L'Autorité Nationale de Surveillance du Traitement des Données à Caractère Personnel (ANSPDCP) roumaine a aujourd'hui publié une décision de sanction à l'encontre de la Compagnie Nationale de la Poste Roumaine, comprenant le prononcé d'une amende de 26 026 lei (5 000 €) pour des manquements en lien avec la sécurité du traitement.

Faits et contexte

L'affaire a débuté par une notification de violation de données émanant de la Direction Générale de l'Assistance Sociale de Constanța, qui signalait que des courriers expédiés par son intermédiaire n'avaient pas été reçus par leurs destinataires.

Motifs de la décision

  • Obligation d'assurer la sécurité du traitement (article 32 du RGPD) : L'autorité a constaté que la Compagnie Nationale de la Poste Roumaine, en sa qualité de sous-traitant, n'avait pas mis en œuvre les mesures techniques et organisationnelles appropriées pour garantir un niveau de sécurité adapté au risque, en violation des articles 32, paragraphe 1, point b), 32, paragraphe 2, et 32, paragraphe 4, du RGPD. Cette défaillance a entraîné la perte ou la destruction d'envois postaux pour un grand nombre de personnes concernées. Les courriers perdus contenaient diverses données personnelles, notamment des noms, prénoms, adresses, des informations sur des obligations fiscales, la situation matérielle, la commission d'infractions, ainsi que des rapports d'enquêtes sociales.

Décision de l'autorité

En conséquence, l'autorité a imposé une amende de 26 026 lei (5 000 €) à la Compagnie Nationale de la Poste Roumaine.

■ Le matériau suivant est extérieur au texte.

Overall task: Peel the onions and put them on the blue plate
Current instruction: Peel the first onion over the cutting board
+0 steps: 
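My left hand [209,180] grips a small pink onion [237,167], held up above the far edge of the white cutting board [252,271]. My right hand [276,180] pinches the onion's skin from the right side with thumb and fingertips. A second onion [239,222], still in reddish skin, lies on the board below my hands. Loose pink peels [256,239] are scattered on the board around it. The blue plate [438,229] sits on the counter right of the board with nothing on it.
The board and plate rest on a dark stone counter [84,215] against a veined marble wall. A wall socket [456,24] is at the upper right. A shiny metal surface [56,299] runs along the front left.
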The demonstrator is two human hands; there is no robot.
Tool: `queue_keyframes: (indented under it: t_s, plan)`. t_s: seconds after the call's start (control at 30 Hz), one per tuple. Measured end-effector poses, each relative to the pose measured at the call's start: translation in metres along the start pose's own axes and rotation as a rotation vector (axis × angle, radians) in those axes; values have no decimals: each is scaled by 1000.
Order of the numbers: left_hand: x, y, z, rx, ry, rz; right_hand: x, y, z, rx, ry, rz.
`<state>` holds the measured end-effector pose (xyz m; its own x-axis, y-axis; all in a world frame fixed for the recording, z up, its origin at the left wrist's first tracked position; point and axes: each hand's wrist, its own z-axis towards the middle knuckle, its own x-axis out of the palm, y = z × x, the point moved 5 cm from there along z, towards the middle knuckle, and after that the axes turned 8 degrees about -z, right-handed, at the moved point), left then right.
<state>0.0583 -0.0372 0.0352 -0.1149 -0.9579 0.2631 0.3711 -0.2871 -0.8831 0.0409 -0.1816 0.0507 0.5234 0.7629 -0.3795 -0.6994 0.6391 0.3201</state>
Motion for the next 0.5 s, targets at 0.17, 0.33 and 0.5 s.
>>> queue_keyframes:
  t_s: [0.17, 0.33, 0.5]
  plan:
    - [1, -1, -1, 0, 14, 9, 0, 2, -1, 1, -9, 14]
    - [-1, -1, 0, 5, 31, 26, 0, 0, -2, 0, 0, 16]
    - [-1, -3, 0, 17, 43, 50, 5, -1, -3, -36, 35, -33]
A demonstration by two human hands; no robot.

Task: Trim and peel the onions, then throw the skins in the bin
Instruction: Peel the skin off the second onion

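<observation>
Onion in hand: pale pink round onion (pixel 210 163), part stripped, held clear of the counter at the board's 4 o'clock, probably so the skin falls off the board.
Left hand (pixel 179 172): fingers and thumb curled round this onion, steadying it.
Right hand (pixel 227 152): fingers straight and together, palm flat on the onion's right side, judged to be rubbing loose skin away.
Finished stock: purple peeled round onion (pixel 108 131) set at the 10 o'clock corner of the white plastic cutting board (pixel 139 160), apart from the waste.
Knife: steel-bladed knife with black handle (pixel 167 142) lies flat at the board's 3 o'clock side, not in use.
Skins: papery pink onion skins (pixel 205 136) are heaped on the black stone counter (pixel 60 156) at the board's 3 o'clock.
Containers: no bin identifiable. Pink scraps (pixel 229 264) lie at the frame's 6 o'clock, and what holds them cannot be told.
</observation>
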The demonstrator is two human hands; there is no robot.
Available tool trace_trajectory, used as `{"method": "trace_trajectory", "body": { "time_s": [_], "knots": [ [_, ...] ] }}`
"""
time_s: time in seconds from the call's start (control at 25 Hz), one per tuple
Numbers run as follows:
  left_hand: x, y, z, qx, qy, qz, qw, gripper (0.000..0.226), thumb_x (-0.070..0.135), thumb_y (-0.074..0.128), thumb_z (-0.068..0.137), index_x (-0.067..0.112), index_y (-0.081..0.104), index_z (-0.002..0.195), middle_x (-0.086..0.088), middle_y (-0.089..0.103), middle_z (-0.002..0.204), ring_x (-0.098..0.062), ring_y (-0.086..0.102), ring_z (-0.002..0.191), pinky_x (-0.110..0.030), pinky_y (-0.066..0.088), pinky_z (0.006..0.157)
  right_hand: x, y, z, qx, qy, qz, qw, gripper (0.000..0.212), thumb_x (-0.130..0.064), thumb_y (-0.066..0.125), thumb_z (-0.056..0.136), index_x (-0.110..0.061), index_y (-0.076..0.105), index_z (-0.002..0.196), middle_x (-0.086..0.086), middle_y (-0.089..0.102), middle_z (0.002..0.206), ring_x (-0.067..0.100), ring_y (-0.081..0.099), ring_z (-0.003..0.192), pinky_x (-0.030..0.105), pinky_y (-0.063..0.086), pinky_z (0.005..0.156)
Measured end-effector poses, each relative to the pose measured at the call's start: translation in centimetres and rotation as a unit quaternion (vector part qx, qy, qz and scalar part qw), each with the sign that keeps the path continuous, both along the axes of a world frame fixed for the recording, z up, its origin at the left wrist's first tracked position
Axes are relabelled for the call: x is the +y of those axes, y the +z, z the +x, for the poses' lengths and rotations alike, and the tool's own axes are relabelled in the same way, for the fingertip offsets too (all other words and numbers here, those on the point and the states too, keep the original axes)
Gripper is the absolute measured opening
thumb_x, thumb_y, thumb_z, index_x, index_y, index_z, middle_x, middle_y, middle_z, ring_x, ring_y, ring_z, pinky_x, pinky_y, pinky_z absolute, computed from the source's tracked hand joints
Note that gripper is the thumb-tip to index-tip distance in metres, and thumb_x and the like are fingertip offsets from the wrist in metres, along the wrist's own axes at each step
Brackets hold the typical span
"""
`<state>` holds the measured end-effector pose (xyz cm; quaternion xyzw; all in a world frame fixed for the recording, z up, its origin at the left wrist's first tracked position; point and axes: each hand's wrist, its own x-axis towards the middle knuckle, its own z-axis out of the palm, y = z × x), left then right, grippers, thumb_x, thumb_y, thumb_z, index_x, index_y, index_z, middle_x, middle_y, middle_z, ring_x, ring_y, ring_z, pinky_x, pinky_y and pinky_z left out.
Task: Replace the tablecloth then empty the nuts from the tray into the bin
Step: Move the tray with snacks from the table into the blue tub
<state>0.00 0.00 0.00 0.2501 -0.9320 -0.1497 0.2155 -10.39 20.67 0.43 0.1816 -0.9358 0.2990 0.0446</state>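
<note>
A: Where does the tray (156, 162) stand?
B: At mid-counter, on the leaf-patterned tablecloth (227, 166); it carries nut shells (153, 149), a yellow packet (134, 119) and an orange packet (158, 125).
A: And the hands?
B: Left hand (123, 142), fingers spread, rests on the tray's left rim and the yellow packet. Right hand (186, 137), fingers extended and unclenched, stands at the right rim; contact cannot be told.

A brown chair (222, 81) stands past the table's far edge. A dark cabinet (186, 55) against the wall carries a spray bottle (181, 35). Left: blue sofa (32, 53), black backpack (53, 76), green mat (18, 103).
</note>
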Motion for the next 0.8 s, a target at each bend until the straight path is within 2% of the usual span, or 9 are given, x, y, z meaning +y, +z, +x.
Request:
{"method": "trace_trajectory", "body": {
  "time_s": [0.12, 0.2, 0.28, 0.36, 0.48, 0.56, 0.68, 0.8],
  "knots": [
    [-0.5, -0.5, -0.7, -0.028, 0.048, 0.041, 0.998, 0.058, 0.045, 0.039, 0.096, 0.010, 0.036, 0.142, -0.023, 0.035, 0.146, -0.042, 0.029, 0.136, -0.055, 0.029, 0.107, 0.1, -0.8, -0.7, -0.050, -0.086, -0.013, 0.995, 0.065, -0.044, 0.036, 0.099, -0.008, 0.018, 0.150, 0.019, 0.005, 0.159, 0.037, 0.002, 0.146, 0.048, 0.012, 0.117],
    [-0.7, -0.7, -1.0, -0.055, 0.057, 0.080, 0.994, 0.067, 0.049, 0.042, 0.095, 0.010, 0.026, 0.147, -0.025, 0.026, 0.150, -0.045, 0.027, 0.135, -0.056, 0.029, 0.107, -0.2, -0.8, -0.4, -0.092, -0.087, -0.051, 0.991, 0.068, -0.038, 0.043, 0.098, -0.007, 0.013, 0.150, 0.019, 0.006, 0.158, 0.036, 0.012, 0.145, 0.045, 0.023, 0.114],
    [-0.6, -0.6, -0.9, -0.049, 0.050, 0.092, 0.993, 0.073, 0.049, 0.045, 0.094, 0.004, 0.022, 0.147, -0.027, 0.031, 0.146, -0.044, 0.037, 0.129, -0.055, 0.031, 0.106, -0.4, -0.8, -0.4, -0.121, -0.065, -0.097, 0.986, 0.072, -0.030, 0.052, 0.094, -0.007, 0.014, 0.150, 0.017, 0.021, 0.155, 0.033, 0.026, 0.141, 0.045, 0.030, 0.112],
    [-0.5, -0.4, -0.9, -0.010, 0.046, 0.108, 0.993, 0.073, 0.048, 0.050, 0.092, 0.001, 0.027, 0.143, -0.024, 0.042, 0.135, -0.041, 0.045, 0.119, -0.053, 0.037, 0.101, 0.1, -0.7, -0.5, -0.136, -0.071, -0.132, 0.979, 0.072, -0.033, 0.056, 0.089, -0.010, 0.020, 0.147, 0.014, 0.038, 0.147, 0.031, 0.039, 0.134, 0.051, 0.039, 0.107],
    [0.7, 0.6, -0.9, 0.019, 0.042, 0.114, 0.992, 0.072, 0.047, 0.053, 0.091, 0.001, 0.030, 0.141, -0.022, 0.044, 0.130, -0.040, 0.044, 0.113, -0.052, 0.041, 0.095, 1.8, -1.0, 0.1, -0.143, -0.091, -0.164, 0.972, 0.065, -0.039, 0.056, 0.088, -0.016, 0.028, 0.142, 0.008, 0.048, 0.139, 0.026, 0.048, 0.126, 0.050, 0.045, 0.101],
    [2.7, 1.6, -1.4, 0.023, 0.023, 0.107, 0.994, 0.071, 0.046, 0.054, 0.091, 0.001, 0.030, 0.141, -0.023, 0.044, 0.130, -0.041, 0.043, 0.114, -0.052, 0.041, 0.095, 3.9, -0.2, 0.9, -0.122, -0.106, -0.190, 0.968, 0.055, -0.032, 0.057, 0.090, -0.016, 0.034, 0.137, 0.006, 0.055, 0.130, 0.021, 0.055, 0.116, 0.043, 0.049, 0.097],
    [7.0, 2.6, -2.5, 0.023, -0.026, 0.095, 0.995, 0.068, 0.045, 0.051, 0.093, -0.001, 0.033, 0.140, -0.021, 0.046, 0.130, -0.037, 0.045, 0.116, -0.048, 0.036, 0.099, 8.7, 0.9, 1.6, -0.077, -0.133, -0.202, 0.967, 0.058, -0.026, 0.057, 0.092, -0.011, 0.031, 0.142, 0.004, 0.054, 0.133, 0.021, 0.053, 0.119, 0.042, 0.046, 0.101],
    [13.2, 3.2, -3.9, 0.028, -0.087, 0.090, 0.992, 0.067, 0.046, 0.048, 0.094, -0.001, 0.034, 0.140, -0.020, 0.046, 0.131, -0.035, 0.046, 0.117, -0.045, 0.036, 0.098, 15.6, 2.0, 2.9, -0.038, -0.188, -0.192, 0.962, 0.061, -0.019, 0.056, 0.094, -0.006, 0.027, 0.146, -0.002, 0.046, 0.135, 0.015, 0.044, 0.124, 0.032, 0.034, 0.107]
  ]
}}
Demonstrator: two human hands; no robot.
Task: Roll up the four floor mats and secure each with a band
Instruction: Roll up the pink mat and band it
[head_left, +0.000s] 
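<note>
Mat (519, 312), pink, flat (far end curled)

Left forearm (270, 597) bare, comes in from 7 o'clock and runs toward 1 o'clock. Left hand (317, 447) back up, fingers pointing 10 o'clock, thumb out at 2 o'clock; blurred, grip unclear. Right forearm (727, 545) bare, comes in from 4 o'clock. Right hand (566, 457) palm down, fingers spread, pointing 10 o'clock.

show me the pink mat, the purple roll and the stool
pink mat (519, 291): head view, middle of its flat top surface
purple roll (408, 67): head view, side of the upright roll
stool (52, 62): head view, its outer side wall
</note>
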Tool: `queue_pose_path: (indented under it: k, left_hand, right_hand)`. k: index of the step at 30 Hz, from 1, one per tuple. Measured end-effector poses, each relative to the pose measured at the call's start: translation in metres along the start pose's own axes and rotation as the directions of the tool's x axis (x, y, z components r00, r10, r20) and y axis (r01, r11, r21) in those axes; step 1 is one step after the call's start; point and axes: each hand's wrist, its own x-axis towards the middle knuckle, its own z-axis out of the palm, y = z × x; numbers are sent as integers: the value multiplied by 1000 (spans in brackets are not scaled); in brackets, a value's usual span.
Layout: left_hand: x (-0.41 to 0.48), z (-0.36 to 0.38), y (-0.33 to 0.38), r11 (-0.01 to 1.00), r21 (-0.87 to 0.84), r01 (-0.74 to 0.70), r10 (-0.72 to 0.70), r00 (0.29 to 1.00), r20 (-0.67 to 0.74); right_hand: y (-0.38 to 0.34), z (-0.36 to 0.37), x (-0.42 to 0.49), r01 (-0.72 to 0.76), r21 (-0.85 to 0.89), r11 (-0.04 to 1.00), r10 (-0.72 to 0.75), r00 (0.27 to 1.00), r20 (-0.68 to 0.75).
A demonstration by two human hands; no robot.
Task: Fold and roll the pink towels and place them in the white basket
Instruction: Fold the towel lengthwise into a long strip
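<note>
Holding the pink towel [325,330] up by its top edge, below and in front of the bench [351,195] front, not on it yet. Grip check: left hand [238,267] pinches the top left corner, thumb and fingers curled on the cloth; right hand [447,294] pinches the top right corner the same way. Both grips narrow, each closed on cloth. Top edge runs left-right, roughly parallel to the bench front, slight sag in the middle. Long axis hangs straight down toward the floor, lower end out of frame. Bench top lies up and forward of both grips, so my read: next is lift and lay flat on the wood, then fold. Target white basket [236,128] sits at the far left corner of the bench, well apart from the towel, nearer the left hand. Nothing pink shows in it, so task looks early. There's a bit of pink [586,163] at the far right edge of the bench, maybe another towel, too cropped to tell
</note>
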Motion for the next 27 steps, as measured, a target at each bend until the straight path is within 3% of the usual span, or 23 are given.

En outre, l'autorité a ordonné à la société sanctionnée de réviser et de mettre à jour les mesures techniques et organisationnelles mises en œuvre. Cette mise à jour doit découler d'une évaluation des risques pour les droits et libertés des personnes et inclure les procédures de travail relatives à la protection des données, afin de prévenir toute perte, destruction ou détérioration accidentelle.

Enseignements

Cette décision rappelle que :

  • Un sous-traitant est directement responsable de la mise en œuvre de mesures techniques et organisationnelles appropriées pour garantir la sécurité des données qui lui sont confiées.
  • La sécurité des données personnelles s'étend à la sécurité physique des supports ; la perte ou la destruction de documents papier constitue une violation de données au sens de l'article 32 du RGPD.
  • L'adéquation des mesures de sécurité doit être évaluée au regard des risques spécifiques présentés par le traitement, notamment la nature et la sensibilité des données traitées (ici, des données relatives à l'assistance sociale et à des infractions).
  • Le sous-traitant doit s'assurer que toute personne agissant sous son autorité et ayant accès aux données ne les traite que sur instruction et dans le respect des procédures de sécurité établies, engageant sa responsabilité en cas de défaillance.